→ Exercise goal: For the listing below, show each line that includes the string "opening".

→ Data below:
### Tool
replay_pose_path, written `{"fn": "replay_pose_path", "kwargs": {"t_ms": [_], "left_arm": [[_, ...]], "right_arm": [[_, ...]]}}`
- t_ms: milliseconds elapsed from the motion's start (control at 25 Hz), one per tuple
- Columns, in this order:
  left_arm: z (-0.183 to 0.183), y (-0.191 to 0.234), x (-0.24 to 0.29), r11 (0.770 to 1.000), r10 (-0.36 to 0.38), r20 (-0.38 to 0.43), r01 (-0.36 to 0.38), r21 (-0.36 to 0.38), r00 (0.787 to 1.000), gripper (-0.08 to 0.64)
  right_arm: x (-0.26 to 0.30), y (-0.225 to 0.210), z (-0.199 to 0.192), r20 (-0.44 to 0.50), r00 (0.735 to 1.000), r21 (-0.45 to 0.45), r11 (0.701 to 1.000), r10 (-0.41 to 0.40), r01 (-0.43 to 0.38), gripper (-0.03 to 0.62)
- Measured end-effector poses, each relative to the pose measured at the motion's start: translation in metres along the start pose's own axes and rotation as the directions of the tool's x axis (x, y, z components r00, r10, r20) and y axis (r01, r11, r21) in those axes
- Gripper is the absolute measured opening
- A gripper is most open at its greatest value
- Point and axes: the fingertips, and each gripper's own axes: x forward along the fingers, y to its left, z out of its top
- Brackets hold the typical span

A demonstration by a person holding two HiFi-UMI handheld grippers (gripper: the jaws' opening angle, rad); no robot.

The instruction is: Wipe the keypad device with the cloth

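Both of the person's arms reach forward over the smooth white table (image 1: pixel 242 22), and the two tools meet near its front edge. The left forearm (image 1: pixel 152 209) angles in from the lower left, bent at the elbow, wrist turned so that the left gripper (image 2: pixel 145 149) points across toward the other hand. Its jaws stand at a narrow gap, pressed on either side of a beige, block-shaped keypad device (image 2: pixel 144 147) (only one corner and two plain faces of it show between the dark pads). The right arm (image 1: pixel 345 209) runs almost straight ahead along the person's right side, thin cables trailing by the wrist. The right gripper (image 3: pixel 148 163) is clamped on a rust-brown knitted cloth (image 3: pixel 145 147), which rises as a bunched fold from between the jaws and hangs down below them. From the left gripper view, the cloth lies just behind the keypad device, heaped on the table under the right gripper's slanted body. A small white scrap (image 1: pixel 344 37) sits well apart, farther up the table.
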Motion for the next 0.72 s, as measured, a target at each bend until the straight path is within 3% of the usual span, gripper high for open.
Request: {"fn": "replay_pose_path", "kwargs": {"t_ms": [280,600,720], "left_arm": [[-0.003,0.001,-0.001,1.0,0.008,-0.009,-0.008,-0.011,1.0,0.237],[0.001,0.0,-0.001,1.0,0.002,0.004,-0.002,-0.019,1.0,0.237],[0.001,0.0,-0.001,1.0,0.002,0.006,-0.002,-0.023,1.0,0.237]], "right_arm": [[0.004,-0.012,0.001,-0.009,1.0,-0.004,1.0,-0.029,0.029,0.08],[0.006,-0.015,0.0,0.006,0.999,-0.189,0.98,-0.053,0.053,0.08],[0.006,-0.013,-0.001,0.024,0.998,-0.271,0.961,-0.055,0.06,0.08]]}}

→ Solution to the problem:
- Gripper is the absolute measured opening
A demonstration by a person holding two HiFi-UMI handheld grippers (gripper: the jaws' opening angle, rad); no robot.

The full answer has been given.